**Exercise prompt:**
Below are entries; output exactly the lines from the one with "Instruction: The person" to the one with "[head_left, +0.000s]", both included, and nothing else.

(Input material)

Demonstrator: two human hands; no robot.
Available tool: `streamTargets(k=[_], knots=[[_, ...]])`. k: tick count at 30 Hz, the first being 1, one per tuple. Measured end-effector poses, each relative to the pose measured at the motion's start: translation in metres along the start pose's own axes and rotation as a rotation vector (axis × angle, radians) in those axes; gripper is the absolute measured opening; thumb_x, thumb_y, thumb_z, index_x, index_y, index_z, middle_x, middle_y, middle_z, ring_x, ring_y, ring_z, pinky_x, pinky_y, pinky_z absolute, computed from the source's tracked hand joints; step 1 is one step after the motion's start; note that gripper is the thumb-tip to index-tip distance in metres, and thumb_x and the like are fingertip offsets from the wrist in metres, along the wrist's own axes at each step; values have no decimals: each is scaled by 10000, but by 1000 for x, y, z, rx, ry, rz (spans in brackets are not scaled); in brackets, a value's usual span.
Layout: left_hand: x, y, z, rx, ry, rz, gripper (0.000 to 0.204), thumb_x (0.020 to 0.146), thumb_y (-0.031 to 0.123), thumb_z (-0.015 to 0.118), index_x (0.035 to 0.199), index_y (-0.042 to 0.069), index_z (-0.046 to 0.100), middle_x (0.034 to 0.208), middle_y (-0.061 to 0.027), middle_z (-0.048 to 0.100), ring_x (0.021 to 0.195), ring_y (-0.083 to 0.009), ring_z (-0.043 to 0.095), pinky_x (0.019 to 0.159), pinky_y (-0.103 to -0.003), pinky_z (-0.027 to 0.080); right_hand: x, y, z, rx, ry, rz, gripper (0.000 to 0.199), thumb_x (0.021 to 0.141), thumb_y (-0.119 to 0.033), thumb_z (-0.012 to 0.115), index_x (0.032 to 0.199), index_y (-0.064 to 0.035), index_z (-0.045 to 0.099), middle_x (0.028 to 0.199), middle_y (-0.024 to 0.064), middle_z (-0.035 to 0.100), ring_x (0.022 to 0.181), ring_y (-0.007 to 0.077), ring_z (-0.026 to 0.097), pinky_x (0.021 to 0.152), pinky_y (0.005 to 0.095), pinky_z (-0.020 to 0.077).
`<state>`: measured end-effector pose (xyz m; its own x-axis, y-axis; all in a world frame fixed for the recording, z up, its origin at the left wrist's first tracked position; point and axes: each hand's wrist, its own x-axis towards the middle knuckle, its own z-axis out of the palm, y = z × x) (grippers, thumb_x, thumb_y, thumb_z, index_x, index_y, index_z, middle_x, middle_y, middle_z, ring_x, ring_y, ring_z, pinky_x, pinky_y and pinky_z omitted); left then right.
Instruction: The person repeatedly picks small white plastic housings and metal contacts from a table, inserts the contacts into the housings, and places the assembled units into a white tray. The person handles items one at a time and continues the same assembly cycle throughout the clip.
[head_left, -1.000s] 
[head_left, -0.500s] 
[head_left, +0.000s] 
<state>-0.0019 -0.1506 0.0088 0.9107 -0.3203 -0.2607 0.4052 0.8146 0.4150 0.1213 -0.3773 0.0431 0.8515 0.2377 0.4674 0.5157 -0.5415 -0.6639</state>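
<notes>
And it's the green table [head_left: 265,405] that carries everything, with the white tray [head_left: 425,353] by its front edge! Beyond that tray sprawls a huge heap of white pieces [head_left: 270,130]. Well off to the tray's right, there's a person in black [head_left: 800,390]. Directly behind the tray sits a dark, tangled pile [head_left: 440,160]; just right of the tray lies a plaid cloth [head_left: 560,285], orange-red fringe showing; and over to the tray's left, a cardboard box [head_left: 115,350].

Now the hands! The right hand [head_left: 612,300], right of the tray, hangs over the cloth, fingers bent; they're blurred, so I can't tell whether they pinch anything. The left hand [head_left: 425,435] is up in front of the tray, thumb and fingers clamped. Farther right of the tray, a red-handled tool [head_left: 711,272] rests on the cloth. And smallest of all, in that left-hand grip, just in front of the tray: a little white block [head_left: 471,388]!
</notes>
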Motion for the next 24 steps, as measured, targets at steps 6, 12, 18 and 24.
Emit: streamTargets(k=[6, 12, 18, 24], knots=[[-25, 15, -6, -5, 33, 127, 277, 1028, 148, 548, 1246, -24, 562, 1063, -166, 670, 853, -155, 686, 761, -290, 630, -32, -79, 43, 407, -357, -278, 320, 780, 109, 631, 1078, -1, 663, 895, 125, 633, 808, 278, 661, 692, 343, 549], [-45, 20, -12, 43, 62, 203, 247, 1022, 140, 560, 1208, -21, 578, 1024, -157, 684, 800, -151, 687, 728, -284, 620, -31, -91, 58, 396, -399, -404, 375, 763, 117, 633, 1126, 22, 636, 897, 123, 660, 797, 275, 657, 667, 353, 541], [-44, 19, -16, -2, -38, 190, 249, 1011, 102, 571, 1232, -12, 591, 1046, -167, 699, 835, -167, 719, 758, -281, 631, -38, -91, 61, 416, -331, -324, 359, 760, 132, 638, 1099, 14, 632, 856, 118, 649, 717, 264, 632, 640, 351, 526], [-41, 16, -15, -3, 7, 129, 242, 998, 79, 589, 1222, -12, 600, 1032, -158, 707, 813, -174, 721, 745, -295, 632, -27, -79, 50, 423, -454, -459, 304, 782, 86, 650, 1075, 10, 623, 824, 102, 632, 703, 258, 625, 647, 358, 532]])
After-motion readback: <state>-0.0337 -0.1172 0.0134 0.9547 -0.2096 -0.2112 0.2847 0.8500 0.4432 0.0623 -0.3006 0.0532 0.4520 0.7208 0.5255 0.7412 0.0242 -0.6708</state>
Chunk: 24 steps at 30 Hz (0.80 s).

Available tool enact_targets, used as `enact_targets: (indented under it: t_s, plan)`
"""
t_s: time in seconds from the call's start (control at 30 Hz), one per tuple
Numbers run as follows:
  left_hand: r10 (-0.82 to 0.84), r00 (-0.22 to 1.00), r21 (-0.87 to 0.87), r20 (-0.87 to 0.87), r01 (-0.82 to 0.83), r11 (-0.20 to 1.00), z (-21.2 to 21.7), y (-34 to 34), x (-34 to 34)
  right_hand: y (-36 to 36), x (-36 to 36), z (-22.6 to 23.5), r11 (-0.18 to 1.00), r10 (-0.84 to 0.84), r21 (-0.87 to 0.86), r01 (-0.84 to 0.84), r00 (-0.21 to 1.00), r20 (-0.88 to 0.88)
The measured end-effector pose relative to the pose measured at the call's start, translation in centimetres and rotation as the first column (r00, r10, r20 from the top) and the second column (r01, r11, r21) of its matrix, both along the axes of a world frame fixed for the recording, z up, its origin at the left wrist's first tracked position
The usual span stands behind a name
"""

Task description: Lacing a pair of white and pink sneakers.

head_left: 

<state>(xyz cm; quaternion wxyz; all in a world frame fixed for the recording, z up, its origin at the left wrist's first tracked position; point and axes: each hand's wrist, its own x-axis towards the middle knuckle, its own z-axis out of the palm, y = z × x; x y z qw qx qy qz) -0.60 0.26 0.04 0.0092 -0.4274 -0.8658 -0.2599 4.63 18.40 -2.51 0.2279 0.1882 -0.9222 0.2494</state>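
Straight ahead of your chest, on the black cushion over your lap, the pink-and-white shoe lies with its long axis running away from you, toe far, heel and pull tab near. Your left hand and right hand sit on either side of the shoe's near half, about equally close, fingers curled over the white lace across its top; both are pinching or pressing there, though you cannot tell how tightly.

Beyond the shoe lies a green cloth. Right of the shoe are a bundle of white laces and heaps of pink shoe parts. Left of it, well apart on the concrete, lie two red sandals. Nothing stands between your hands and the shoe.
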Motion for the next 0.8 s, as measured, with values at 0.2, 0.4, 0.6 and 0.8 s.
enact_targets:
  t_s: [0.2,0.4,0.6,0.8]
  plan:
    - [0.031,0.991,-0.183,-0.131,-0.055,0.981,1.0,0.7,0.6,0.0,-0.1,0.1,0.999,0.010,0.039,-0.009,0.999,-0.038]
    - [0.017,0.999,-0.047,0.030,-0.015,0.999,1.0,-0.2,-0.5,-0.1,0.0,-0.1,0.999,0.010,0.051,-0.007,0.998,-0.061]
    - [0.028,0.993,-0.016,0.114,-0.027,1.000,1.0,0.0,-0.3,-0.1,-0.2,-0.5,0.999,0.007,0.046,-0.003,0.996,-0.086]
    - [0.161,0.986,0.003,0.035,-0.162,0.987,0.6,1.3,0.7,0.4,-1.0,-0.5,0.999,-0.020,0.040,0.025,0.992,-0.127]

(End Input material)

**Solution for this task:**
Instruction: The person repeatedly picks small white plastic housings and metal contacts from a table, inserts the contacts into the housings, and places the assembled units into a white tray. The person handles items one at a time and continues the same assembly cycle throughout the clip.
[head_left, -1.000s] 
[head_left, -0.500s] 
[head_left, +0.000s] 

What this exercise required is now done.